• [Assigned task]
This exercise asks for an exact copy of the lines from the one containing "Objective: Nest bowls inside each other" through the final line of the material, with pictures omitted.

• [Entries shown]
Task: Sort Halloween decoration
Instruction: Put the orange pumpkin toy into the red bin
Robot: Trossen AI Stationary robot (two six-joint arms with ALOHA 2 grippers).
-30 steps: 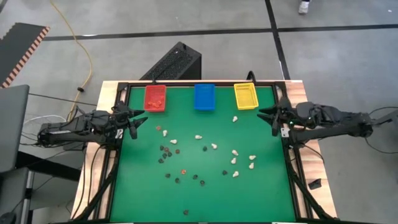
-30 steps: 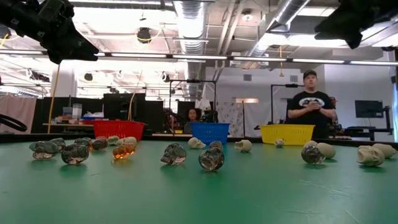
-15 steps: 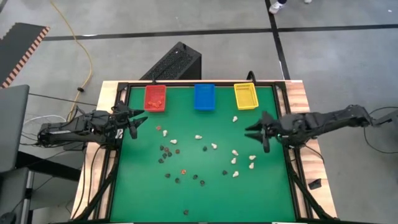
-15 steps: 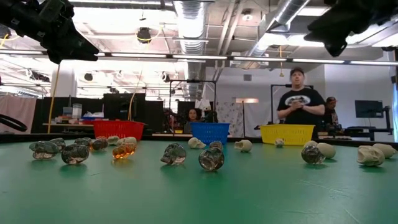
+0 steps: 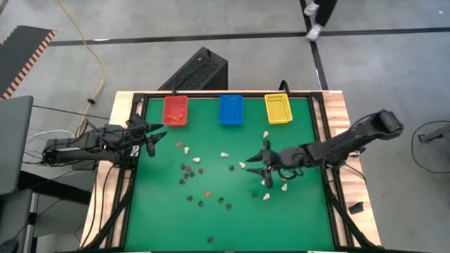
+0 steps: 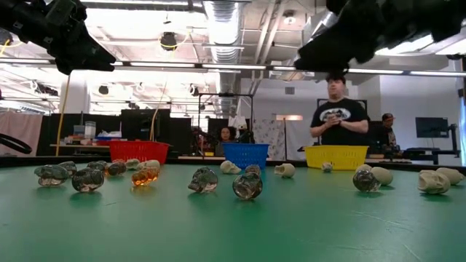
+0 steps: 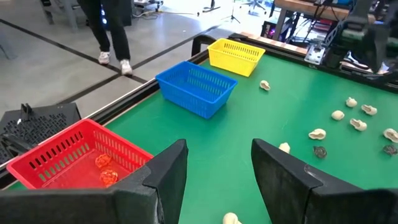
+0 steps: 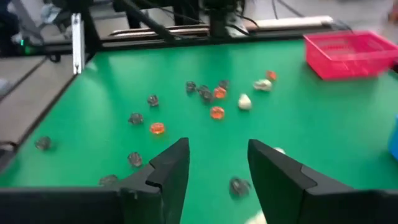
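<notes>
The Halloween decoration lies scattered on the green table: cream pieces at centre right, black ones at centre left and orange ones between them. My right gripper hangs open above the table beside the cream pieces, pointing toward the table's left. In its wrist view the open fingers frame a black piece, with orange pieces farther off. My left gripper waits open at the table's left edge, near the red bin.
The red bin, a blue bin and a yellow bin stand in a row along the far edge. The red one holds orange pieces. A black frame rail borders the table. A person stands behind the far edge.
My right gripper has swung from the table's right edge toward the middle, sinking lower as the arm stretched out over the cream pieces. The person behind the table has walked toward the left. The decoration pieces have not moved.
</notes>
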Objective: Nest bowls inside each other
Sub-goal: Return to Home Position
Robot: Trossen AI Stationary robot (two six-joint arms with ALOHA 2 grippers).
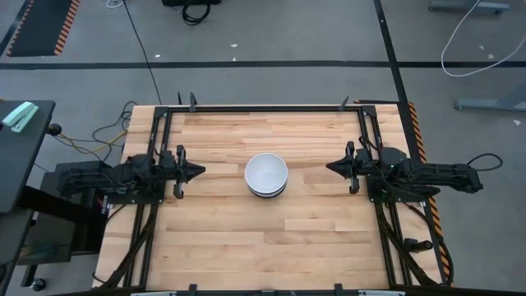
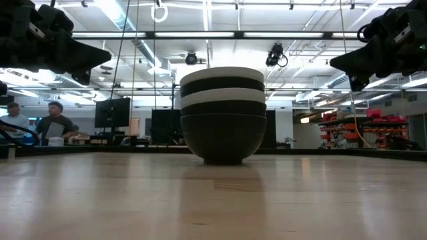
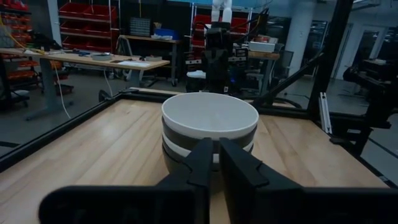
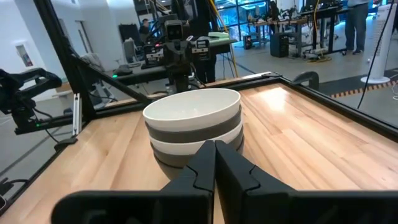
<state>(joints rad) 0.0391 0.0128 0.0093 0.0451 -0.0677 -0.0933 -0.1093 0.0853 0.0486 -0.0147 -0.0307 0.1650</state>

• [Task solution]
Objective: Nest bowls inside each other
Sub-goal: Return to Home Position
Robot: Trossen AI Stationary robot (two six-joint arms with ALOHA 2 grippers).
<state>(joints rad) 0.0391 0.0128 0.0093 0.0451 -0.0677 -0.0933 -0.1093 0.0853 0.0486 -0.0147 -0.0307 0.1650</state>

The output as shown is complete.